Vous cherchez aussi à transmettre votre expérience avec la création de Wylab.Un incubateur de starts-up, cela fait des années que je reçois des mails de félicitations accompagnés de projet sur lesquels on me demande mon avis. Notre expérience suscite de l’espoir. Avec mon collègue, il y a un an, on a rendu ce processus systématique, en créant Wylab, dédié aux projets qui se lancent dans l’environnement du foot et de la technologie que l’on connaît très bien. Nous avons une fonction de tuteurs, on garde les meilleurs et on les suit.
Marco Monti, ancien président du Conseil, a même fait appel à vous pour mettre en valeur votre réussite et encourager les plus jeunes.Je ne pouvais pas dire non, aujourd’hui, je me sens entrepreneur, pas politicien. J’aime faire les choses pour la communauté. C’était une courte mais belle expérience, difficile de refuser quand une personne de cette importance vous appelle.

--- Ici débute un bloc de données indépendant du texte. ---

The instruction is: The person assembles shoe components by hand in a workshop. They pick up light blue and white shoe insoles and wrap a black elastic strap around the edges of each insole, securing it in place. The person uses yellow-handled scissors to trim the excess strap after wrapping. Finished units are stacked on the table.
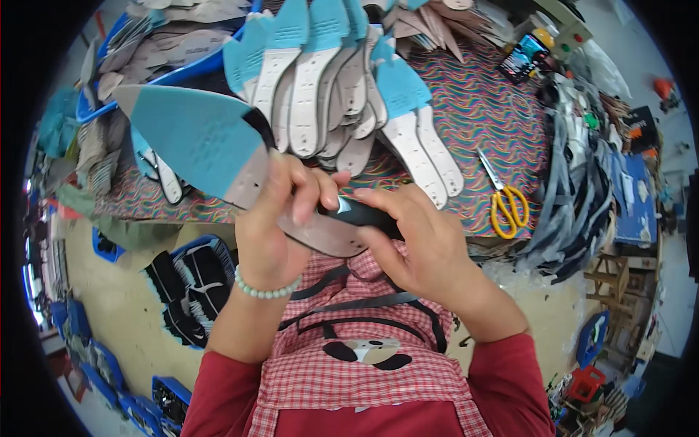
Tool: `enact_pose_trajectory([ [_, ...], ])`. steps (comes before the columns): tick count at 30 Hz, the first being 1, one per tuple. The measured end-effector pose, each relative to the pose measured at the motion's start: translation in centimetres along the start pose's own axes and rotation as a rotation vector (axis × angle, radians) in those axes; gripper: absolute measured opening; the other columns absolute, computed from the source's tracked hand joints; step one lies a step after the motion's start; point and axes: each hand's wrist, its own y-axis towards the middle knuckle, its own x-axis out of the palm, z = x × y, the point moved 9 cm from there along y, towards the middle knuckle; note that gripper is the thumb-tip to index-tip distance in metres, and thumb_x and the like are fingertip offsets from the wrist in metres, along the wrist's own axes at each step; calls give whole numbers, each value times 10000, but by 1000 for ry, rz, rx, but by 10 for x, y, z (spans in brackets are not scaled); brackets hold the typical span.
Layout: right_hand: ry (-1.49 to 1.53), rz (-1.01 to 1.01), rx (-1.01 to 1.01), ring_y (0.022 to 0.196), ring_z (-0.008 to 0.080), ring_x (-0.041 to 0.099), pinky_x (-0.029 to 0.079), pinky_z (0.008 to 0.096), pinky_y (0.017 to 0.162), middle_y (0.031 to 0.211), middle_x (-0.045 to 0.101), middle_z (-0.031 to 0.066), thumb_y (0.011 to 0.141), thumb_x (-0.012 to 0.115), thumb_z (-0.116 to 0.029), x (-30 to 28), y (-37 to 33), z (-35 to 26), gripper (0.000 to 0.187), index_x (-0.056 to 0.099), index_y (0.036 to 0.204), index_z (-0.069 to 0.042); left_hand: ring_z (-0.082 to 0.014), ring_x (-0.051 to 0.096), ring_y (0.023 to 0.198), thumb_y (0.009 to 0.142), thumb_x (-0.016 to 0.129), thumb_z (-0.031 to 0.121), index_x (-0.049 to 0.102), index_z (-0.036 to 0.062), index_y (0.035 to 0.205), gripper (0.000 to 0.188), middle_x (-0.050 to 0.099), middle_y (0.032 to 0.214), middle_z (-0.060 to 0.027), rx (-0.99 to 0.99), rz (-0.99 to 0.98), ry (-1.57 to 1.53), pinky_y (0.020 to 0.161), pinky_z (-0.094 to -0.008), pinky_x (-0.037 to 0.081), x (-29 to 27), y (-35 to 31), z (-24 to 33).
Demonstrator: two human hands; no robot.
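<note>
My left hand (280, 189) grips a shoe insole board (191, 138) around its middle, tilted above the table's front edge. The board is light blue at the wide front part and pinkish grey toward the narrow end. A black strip (258, 125) rises along its edge beside my left fingers. My right hand (419, 237) is closed on a black strip (362, 215) at the board's narrow end, thumb below and fingers above. Whether both black parts are one strip is hidden by my left hand. Several similar boards (314, 91) lie in an overlapping pile beyond my hands.
Yellow-handled scissors (502, 197) lie on the patterned tablecloth (480, 116) at the right. Black and grey strips (571, 189) hang over the table's right edge. A blue bin (175, 79) of boards stands at the back left; a phone (524, 58) sits at the back right.
</note>
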Motion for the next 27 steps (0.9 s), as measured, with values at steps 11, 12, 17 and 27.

Quid de la concurrence ?Elle est là, principalement anglaise et russe, on a trouvé un modèle gagnant, tout le monde a suivi. Ce monde est tellement grand qu’il y a de la place pour tous. Et puis nos concurrents changent d’un secteur à l’autre, selon qu’on s’adresse aux télévisions, aux joueurs, aux dirigeants.
Vous avez travaillé avec la France, vous l’avez trouvée au point sur le recrutement ?La France peut compter sur des circonstances géopolitiques particulières, elle mise sur ses bassins de scouting historiques et uniques, la langue et le passeport font beaucoup. Tous les joueurs venus de l’Afrique… ça c’est la chance de la France. On a mis plus de temps à s’y implanter, d’autant qu’il y avait des concurrents français qui étaient légitimement prioritaires, mais maintenant on est bien présent. Disons qu’on veut aussi bosser avec les jeunes là-bas, en important notre modèle dans les centres de formation.